What you need to do ->
Lines holding the string "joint" are the ones to copy from this listing.

*** Begin section ***

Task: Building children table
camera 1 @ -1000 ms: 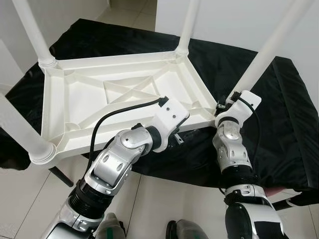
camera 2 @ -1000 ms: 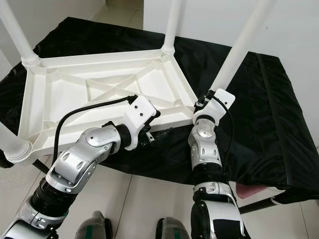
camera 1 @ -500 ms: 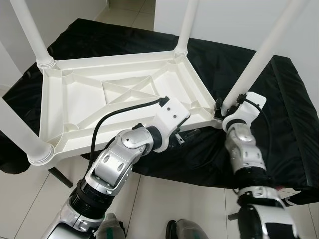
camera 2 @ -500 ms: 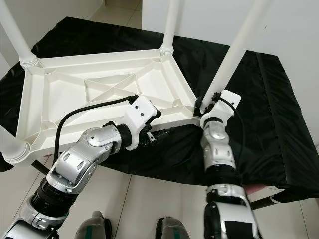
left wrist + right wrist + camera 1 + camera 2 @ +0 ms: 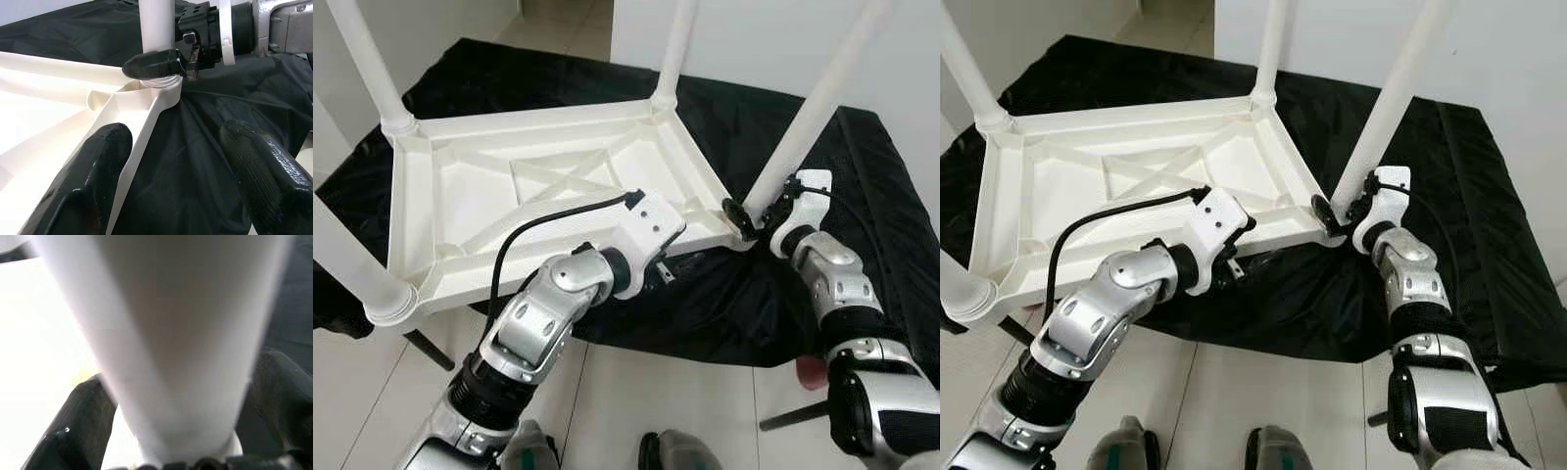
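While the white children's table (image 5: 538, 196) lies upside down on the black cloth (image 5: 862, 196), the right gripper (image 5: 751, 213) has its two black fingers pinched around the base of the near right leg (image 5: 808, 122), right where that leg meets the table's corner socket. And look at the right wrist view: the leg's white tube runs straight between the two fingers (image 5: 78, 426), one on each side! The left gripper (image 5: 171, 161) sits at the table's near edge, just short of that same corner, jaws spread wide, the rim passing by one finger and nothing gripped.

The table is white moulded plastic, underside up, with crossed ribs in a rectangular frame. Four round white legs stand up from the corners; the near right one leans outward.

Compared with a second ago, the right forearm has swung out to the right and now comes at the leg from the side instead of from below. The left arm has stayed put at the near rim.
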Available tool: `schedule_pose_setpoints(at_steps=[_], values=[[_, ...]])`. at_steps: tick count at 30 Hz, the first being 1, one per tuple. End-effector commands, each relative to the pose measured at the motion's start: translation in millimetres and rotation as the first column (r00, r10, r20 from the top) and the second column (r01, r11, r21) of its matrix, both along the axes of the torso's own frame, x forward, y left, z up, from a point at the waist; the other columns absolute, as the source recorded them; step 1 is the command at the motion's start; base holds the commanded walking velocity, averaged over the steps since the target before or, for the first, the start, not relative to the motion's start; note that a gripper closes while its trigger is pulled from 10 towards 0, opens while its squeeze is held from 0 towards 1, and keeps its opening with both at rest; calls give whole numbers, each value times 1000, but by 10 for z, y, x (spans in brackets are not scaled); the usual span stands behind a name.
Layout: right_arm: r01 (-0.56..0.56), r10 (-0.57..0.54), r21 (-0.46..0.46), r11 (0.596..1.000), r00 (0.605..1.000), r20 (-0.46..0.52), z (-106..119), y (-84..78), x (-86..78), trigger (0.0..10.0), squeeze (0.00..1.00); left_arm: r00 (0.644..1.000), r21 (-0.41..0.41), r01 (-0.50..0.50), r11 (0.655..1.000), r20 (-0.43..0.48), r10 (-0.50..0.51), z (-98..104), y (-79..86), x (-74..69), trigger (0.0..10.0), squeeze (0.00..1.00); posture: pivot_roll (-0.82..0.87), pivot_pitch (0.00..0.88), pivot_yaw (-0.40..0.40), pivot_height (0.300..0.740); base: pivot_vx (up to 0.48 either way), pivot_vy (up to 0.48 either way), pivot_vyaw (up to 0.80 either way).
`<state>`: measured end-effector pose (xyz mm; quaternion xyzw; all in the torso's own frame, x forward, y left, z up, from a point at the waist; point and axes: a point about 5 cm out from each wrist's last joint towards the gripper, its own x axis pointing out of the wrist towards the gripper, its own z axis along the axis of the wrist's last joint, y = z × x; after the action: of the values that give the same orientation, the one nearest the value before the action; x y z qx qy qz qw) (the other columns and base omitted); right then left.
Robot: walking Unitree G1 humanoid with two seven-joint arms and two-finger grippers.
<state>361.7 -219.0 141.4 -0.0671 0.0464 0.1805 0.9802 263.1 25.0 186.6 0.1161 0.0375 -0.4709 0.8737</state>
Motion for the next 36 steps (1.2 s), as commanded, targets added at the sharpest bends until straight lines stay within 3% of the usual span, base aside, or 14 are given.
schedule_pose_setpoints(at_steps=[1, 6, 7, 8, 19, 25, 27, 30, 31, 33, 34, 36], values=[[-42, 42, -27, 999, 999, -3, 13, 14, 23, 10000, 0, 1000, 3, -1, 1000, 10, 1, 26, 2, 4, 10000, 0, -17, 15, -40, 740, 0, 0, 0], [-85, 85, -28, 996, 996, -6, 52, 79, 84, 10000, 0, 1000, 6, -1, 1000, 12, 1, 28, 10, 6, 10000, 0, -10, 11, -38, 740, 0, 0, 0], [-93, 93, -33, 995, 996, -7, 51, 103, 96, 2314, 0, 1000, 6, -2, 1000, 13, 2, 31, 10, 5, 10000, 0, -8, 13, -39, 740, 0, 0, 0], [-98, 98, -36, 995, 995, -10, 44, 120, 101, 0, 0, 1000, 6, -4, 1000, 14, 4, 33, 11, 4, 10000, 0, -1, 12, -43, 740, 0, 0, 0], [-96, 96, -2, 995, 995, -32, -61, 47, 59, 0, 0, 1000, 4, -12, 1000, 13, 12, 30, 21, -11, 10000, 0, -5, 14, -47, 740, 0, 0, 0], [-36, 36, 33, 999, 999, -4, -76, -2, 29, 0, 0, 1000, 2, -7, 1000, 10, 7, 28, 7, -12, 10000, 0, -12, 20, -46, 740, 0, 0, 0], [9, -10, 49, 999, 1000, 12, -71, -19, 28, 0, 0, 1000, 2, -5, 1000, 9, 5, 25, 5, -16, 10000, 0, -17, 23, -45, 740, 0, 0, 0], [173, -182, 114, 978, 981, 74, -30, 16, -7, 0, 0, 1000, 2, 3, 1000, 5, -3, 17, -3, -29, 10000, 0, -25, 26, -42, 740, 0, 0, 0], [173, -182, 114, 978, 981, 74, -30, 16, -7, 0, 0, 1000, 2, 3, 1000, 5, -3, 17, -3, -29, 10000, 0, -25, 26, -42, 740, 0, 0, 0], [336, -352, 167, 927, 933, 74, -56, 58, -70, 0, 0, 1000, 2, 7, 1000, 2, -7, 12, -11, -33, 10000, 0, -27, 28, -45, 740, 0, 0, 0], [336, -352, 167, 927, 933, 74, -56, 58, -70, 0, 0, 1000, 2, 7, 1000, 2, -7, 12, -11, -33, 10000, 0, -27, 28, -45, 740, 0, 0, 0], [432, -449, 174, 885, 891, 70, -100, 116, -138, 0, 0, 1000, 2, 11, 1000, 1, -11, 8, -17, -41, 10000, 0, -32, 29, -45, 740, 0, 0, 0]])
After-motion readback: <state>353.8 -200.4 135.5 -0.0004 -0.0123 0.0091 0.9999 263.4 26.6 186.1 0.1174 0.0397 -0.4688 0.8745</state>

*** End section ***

Finished task ->
`<state>`: measured end-effector pose (xyz mm; quaternion xyzw; all in the torso's own frame, x forward, y left, z up, from a point at the waist; point and axes: a point about 5 cm out from each wrist's last joint towards the gripper, its own x axis pointing out of the wrist towards the gripper, its own z axis along the axis of the wrist's last joint, y = z × x; after the action: of the values that give the same orientation, the one nearest the value before the action; x y z qx qy qz qw) (the other columns and base omitted); right then left.
Robot: walking Unitree G1 humanoid with two seven-joint arms and two-finger grippers.

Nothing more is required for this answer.